| EXERCISE BRIEF |
In the listing below, find the line containing "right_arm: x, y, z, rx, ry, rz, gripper" and the line containing "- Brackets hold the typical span". Repeat exactly those two lines and every line between them, nothing more.

| SOURCE DATA |
*** Begin section ***

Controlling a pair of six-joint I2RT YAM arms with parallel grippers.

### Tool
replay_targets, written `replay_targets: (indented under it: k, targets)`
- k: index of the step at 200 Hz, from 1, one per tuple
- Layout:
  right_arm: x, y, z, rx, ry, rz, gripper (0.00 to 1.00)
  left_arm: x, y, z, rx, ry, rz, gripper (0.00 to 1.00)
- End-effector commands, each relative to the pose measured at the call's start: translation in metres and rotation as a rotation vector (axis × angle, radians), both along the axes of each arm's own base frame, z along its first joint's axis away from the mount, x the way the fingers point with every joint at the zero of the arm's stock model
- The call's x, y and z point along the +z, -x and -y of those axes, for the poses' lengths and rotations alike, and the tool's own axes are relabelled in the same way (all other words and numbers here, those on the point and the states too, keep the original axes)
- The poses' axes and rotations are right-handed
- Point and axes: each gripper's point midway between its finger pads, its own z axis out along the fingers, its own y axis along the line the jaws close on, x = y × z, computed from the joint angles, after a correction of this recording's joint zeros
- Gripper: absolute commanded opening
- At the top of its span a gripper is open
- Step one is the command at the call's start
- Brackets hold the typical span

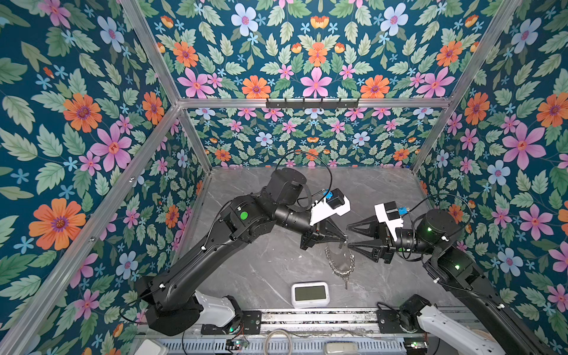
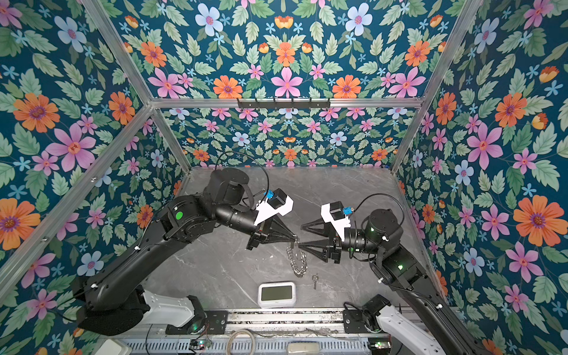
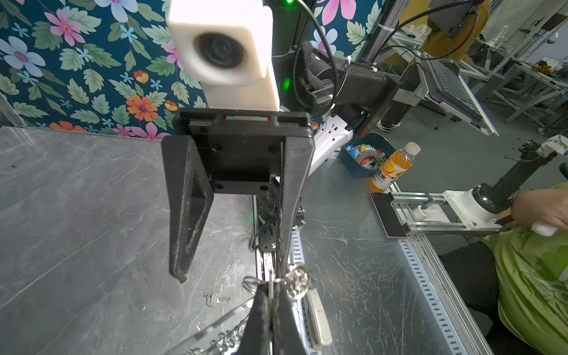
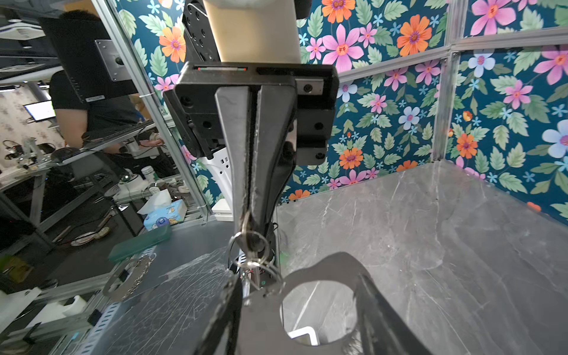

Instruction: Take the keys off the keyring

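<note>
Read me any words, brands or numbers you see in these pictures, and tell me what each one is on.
Orange drink bottle: dark label characters, too blurred to read.
White clock: screen blank, no digits.
Blue tissue box: print too small to read.
No other text is legible.

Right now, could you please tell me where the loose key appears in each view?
In a top view: the loose key lies by the keyring's lower end, right of the white clock.
In a top view: the key, again right of the clock.
Left wrist: the key on the table, beside the keyring's chain.
Right wrist: not in it.
Shared landmark: the keyring.
</note>
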Motion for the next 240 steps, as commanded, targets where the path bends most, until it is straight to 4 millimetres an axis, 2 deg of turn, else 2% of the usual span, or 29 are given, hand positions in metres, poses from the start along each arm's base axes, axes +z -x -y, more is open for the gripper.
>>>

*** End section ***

| COMPLETED TASK |
  right_arm: x, y, z, rx, ry, rz, gripper (0.00 to 1.00)
  left_arm: x, y, z, rx, ry, rz, gripper (0.00 to 1.00)
- End-effector commands, each relative to the pose measured at the call's start: translation in metres and rotation as a rotation vector (axis × angle, radians), both along the axes of each arm's own base frame, z along its first joint's axis away from the mount, x the way the fingers point with every joint at the zero of the arm's stock model
- The call's x, y and z point along the +z, -x and -y of those axes, for the poses' lengths and rotations alike, and the tool's own axes are relabelled in the same way (all other words and numbers here, those on the point and the states too, keep the original axes)
- The poses' axes and rotations are right-handed
- Point and axes: each gripper's point midway between its finger pads, its own z axis out along the fingers, its own y axis along the line the jaws close on, x = y × z, computed from the joint angles, after a correction of this recording's joint zeros
- Gripper: absolute commanded opening
- At the top of its span a gripper is open
- Step one is the command at the call's start
- Brackets hold the typical span

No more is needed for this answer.